So I think we can do the following:
- merge core-avl into core-api
- merge jdbm-store and jdbm-partiton
- merge avl-partition into xdbm-search
- rename xdbm-search into xdbm-partition

I can check that next weekend end report the results.

Kind Regards,
Stefan



Re: About operation atomicity

Posted by Alex Karasulu <ak...@gmail.com>.

Sent from my iPhone

On May 29, 2010, at 2:41 PM, Stefan Seelmann <se...@apache.org>  
wrote:

> Alex Karasulu wrote:
>> One question I have is whether or not we can now get rid of the Store
>> layer. Am thinking this might not be needed now and it makes the
>> picture more complex when evaluating these concerns.  Can we re- 
>> factor
>> it out of the picture? Thoughts on this?
> Well, the Store interface contains some comments about the reason and
> the history why a separate Store interface has been created. If that
> isn't valid anymore I think we should merge the partition and store  
> layer.
>
> Kind Regards,
> Stefan

Problem is İ don't know if changes in the code still mandate the  
reasons given in this module.

--Alex

Re: About operation atomicity

Posted by Stefan Seelmann <se...@apache.org>.
Alex Karasulu wrote:
> One question I have is whether or not we can now get rid of the Store
> layer. Am thinking this might not be needed now and it makes the
> picture more complex when evaluating these concerns.  Can we re-factor
> it out of the picture? Thoughts on this?
Well, the Store interface contains some comments about the reason and
the history why a separate Store interface has been created. If that
isn't valid anymore I think we should merge the partition and store layer.

Kind Regards,
Stefan


Re: About operation atomicity

Posted by Alex Karasulu <ak...@apache.org>.
On Thu, May 27, 2010 at 6:40 PM, Emmanuel Lecharny <el...@gmail.com>wrote:

> Hi guys,
>
> as we already know, we may have issue in the way we handle modify
> operations in the server (add, modify, delete, moddn). Basically, we just
> synchronized the following methods in the AbstractStore class :
> - add
> - delete
> - modify
> - move
> - rename
>
> That's good enough to protect the server against concurrent modifications,
> but the problem is that behind the curtain, they are all being processed by
> a backend implementation, which can be Jdbm, HBase, Avl, Oracle, ... All
> those guys are dealing with concurrent access in their own way.
>
>
Aye more additional synchronization occurs there too.

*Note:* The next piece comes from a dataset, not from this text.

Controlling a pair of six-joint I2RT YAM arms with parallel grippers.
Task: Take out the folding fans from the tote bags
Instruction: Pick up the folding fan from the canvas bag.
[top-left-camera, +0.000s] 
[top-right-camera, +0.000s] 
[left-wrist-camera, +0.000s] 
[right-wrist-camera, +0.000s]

> Let's focus on Jdbm atm, as it's our main backend. Every operation access
> many indexes and the master table. Each index is a couple of JdbmTable
> (forward and backward), and the Master table itself is also a JdbmTable. A
> JdbmTable itself is backed by a BTree.
>
> So far, so good.
>
>
Aye.


> It become a bit more complex when it comes to protecting all this against
> concurrent access :
> - the upper layer (AbstractStore) does not synchronize the read operations
> - nor does the JdbmIndex (add, drop(K,Long), sync and close are
> synchronized, lookups and more surprisingly drop(K) aren't)
> - nor does JdbmTable( close, put, remove and sync methods are synchronized,
> get(K) isn't)
> - but all the bTree methods are synchronized, including the one that read
> data.
>
> That means that, whatever we do, we will have a bottleneck on read
> operations, and we also have overzealous synchronization as every layer
> protect all the modify operations. (regardless, this is not really an issue,
> as we don't care if we synchronize more than once as soon as we are already
> guaranteed to be thread safe once we get in the AbstractStore)
>
>
One question I have is whether or not we can now get rid of the Store layer.
Am thinking this might not be needed now and it makes the picture more
complex when evaluating these concerns.  Can we re-factor it out of the
picture? Thoughts on this?


> Now, the question is how can we release this contention on reads ?
> Obviously, we have to protect the way we modify data against concurrent
> modifications, otherwise the index will be broken quickly, but we want to
> allow searches to be done in parallel. That mean we must remove all the
> synchronization on reads from the BTree implementation.
>
> If we do that, how do we guarantee that a search based on an index will
> return the correct data, instead of getting an exception because the index
> is being reorganized by another thread ?
>
>
MVCC would protect us from this. MVCC is like working on a copy under
concurrency as you already know. Seems though we're dropping the MVCC attack
due to how complicated it will be in JDBM.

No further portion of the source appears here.